» **Task**
Please return every line below that contains the string "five".

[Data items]

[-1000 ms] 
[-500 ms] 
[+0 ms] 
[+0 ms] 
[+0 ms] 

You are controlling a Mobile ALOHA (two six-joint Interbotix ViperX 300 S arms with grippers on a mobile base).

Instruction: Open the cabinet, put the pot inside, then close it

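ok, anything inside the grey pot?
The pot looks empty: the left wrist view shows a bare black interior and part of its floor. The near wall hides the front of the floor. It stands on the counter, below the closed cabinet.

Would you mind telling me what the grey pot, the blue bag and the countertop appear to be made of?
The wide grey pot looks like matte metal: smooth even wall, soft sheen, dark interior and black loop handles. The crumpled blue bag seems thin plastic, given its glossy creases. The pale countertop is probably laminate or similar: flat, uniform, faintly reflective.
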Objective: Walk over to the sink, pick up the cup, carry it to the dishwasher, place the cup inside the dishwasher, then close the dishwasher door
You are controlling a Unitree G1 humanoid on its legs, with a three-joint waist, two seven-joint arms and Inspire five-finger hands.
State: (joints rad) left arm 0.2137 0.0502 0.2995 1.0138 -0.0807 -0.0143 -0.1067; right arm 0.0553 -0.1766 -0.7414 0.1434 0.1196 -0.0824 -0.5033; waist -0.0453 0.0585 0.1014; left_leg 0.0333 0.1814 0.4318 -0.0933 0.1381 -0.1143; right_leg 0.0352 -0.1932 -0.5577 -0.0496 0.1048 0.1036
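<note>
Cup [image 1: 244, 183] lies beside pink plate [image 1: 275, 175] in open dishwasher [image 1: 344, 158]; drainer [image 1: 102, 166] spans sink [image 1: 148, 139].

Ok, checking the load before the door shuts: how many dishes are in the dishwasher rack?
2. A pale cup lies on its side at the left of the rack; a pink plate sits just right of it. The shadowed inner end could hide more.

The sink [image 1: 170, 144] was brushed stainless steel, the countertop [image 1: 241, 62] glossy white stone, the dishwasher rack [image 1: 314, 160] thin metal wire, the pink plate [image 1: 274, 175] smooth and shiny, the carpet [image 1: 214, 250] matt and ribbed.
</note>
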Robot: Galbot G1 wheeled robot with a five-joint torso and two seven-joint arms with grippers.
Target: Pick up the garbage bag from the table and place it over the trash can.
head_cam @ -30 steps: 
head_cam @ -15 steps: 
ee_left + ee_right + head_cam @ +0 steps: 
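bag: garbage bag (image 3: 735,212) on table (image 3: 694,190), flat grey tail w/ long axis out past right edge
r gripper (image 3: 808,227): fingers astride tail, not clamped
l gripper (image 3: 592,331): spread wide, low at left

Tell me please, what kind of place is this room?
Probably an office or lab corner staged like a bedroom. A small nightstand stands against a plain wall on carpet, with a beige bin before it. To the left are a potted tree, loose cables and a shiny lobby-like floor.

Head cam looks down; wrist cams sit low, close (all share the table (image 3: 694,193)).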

» **Solution to the problem**
You are controlling a Unitree G1 humanoid on its legs, with a three-joint waist, two seven-joint arms and Inspire five-finger hands.
Robot: Galbot G1 wheeled robot with a five-joint torso and two seven-joint arms with grippers.

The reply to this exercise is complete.